§ **How to complete this task**: Please return the listing exactly, line for line.
==================================================
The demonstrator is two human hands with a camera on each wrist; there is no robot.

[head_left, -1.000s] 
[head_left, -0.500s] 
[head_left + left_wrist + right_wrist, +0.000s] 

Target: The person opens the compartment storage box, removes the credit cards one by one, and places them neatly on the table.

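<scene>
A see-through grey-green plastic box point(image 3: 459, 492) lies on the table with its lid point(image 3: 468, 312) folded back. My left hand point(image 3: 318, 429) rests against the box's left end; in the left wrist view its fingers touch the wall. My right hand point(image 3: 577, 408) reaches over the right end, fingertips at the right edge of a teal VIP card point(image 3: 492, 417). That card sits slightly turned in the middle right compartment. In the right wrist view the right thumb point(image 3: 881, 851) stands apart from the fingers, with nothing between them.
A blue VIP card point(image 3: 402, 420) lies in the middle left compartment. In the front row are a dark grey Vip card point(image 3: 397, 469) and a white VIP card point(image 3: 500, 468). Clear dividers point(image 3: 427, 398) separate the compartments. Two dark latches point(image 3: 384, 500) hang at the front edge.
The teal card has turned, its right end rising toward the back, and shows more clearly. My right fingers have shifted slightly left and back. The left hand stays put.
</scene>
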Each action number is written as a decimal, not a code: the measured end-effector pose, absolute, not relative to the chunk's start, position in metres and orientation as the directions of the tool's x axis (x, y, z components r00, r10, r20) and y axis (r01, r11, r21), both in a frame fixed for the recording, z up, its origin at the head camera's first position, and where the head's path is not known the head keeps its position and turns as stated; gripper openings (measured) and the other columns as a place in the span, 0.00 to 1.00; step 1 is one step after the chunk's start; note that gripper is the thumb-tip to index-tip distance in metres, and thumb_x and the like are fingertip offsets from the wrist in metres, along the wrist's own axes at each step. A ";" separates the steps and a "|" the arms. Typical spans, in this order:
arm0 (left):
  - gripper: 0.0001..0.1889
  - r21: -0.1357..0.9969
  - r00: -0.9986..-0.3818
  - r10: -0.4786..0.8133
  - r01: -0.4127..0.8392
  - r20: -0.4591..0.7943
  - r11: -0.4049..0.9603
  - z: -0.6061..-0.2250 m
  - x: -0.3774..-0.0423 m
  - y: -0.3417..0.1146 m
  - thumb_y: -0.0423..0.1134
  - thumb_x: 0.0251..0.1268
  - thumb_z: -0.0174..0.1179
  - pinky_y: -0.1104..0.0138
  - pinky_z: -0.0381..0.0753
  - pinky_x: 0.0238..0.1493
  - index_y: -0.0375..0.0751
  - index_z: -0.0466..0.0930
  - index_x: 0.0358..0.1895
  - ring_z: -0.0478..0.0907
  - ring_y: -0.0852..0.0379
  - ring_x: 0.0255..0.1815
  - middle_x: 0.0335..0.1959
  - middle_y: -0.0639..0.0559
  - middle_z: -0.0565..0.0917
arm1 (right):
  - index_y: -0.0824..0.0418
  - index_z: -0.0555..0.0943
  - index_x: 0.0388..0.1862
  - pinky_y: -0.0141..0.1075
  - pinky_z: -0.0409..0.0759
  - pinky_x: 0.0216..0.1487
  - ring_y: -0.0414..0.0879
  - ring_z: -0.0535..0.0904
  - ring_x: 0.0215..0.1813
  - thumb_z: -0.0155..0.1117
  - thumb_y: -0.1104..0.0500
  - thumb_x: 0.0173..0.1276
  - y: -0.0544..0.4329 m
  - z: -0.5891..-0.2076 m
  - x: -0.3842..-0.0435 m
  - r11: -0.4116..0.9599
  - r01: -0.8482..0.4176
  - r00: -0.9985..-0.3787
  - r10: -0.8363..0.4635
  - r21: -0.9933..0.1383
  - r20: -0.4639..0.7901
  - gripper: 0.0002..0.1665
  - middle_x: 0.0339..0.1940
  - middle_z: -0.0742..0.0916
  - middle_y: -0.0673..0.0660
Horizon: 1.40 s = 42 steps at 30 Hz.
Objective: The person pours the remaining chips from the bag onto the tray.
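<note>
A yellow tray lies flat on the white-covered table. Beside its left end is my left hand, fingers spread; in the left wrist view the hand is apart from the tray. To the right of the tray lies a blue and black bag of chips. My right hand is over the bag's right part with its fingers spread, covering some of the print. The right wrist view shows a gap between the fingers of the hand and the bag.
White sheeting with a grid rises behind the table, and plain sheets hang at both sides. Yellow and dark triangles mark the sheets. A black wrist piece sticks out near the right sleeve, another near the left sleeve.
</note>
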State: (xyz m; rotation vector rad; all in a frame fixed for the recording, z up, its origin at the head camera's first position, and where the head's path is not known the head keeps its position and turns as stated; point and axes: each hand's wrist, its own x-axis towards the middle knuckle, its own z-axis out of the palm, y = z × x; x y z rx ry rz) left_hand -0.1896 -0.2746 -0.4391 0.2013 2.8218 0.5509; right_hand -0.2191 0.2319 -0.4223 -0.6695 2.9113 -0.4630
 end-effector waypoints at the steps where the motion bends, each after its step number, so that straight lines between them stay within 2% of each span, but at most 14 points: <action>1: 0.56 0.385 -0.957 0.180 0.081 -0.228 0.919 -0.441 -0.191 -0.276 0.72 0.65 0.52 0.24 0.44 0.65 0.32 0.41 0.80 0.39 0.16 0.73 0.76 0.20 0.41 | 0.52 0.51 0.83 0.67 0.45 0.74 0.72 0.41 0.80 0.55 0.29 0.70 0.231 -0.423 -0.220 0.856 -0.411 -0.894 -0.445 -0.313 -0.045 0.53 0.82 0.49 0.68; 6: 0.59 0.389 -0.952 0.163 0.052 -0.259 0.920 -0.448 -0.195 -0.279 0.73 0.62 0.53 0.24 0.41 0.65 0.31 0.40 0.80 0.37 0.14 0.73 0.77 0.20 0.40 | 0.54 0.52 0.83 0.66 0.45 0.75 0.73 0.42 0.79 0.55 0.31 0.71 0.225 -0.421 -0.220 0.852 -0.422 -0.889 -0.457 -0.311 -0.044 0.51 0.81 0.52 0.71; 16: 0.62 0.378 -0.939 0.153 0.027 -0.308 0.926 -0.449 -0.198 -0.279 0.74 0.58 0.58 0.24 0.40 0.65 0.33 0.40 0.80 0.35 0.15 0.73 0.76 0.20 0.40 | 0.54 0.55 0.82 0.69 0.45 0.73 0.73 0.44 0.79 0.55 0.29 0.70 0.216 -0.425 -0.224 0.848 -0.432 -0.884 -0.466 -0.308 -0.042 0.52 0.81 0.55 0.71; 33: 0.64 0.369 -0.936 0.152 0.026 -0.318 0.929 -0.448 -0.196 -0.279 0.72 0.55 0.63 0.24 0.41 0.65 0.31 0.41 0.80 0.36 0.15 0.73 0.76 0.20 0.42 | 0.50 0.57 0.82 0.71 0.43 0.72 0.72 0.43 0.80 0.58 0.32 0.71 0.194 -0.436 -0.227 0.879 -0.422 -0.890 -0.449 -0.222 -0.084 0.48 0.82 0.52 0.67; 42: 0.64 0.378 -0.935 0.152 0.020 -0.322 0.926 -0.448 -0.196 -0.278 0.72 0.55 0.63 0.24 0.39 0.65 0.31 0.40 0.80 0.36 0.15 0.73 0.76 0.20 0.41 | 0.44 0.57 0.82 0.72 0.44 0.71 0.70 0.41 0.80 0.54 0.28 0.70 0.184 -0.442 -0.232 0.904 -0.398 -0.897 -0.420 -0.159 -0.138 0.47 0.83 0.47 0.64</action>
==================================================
§ **Exercise response**:
The demonstrator is two human hands with a camera on each wrist; there is no robot.

[head_left, -1.000s] 
[head_left, -0.500s] 
[head_left + left_wrist + right_wrist, +0.000s] 

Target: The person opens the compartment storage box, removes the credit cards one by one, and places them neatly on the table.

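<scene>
A see-through grey-green plastic box point(image 3: 459, 492) lies on the table with its lid point(image 3: 468, 312) folded back. My left hand point(image 3: 318, 429) rests against the box's left end; in the left wrist view its fingers touch the wall. My right hand point(image 3: 577, 408) reaches over the right end, fingertips at the right edge of a teal VIP card point(image 3: 492, 417). That card sits slightly turned in the middle right compartment. In the right wrist view the right thumb point(image 3: 881, 851) stands apart from the fingers, with nothing between them.
A blue VIP card point(image 3: 402, 420) lies in the middle left compartment. In the front row are a dark grey Vip card point(image 3: 397, 469) and a white VIP card point(image 3: 500, 468). Clear dividers point(image 3: 427, 398) separate the compartments. Two dark latches point(image 3: 384, 500) hang at the front edge.
The teal card has turned, its right end rising toward the back, and shows more clearly. My right fingers have shifted slightly left and back. The left hand stays put.
</scene>
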Each action number is written as a decimal, not a code: the measured end-effector pose, absolute, not relative to the chunk's start, position in metres and orientation as the directions of the tool's x axis (x, y, z components r00, r10, r20) and y axis (r01, r11, r21), both in a frame fixed for the recording, z up, its origin at the head camera's first position, and where the head's path is not known the head keeps its position and turns as stated; gripper openings (measured) and the other columns as a place in the span, 0.00 to 1.00; step 1 is one step after the chunk's start; note that gripper is the thumb-tip to index-tip distance in metres, and thumb_x and the like are fingertip offsets from the wrist in metres, along the wrist's own axes at each step. A ";" separates the steps and a "|" the arms. Typical spans, in this order:
arm0 (left):
  - gripper: 0.0001..0.1889
  - r21: -0.1357..0.9969
  - r00: -0.9986..-0.3818
  - r10: -0.4786..0.8133
  - r01: -0.4127..0.8392
  - r20: -0.4591..0.7943
  - r11: -0.4049..0.9603
  - z: -0.6061..-0.2250 m
  - x: -0.3774..-0.0423 m
  - y: -0.3417..0.1146 m
  - thumb_y: -0.0423..0.1134
  - thumb_x: 0.0251..0.1268
  - thumb_z: -0.0174..0.1179
  - pinky_y: -0.1104..0.0138
  - pinky_z: -0.0381..0.0753
  - pinky_x: 0.0238..0.1493
  - index_y: -0.0375..0.0751
  - index_z: -0.0466..0.0930
  - index_x: 0.0358..0.1895
  - ring_z: -0.0478..0.0907
  - ring_y: -0.0852..0.0379
  - ring_x: 0.0255..0.1815
  - middle_x: 0.0335..0.1959
  - middle_y: -0.0639..0.0559
  - middle_z: -0.0565..0.0917
arm1 (right):
  - index_y: -0.0824..0.0418
  - index_z: -0.0555..0.0943
  - index_x: 0.0388..0.1862
  - pinky_y: -0.0141..0.1075
  - pinky_z: -0.0409..0.0759
  - pinky_x: 0.0216..0.1487
  - ring_y: -0.0414..0.0879
  - ring_z: -0.0535..0.0904
  - ring_x: 0.0215..0.1813
  - thumb_z: -0.0155..0.1117
  - thumb_y: -0.1104..0.0500
  - thumb_x: 0.0173..0.1276
  - y: -0.0544..0.4329 m
  - z: -0.5891..-0.2076 m
  - x: -0.3842..-0.0435 m
  - r11: -0.4116..0.9599
  - r01: -0.8482..0.4176
  - r00: -0.9985..-0.3787
  - r10: -0.8363..0.4635
  - r21: -0.9933..0.1383
  - r20: -0.4639..0.7901
  - gripper: 0.0002..0.1665
  - middle_x: 0.0339..0.1940
  - middle_z: -0.0742..0.0916
  - middle_y: -0.0673..0.0660
Horizon: 1.40 s = 42 steps at 30 Hz.
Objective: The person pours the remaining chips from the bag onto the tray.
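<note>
A yellow tray lies flat on the white-covered table. Beside its left end is my left hand, fingers spread; in the left wrist view the hand is apart from the tray. To the right of the tray lies a blue and black bag of chips. My right hand is over the bag's right part with its fingers spread, covering some of the print. The right wrist view shows a gap between the fingers of the hand and the bag.
White sheeting with a grid rises behind the table, and plain sheets hang at both sides. Yellow and dark triangles mark the sheets. A black wrist piece sticks out near the right sleeve, another near the left sleeve.
</note>
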State: (xyz m; rotation vector rad; all in a frame fixed for the recording, z up, its origin at the head camera's first position, and where the head's path is not known the head keeps its position and turns as stated; point and axes: each hand's wrist, its own x-axis towards the middle knuckle, its own z-axis out of the palm, y = z × x; x y z rx ry rz) left_hand -0.1896 -0.2746 -0.4391 0.2013 2.8218 0.5509; right_hand -0.2191 0.2319 -0.4223 -0.6695 2.9113 -0.4630
 end-effector waypoints at the steps where the motion bends, each after its step number, so that straight lines between them stay within 2% of each span, but at most 14 points: <action>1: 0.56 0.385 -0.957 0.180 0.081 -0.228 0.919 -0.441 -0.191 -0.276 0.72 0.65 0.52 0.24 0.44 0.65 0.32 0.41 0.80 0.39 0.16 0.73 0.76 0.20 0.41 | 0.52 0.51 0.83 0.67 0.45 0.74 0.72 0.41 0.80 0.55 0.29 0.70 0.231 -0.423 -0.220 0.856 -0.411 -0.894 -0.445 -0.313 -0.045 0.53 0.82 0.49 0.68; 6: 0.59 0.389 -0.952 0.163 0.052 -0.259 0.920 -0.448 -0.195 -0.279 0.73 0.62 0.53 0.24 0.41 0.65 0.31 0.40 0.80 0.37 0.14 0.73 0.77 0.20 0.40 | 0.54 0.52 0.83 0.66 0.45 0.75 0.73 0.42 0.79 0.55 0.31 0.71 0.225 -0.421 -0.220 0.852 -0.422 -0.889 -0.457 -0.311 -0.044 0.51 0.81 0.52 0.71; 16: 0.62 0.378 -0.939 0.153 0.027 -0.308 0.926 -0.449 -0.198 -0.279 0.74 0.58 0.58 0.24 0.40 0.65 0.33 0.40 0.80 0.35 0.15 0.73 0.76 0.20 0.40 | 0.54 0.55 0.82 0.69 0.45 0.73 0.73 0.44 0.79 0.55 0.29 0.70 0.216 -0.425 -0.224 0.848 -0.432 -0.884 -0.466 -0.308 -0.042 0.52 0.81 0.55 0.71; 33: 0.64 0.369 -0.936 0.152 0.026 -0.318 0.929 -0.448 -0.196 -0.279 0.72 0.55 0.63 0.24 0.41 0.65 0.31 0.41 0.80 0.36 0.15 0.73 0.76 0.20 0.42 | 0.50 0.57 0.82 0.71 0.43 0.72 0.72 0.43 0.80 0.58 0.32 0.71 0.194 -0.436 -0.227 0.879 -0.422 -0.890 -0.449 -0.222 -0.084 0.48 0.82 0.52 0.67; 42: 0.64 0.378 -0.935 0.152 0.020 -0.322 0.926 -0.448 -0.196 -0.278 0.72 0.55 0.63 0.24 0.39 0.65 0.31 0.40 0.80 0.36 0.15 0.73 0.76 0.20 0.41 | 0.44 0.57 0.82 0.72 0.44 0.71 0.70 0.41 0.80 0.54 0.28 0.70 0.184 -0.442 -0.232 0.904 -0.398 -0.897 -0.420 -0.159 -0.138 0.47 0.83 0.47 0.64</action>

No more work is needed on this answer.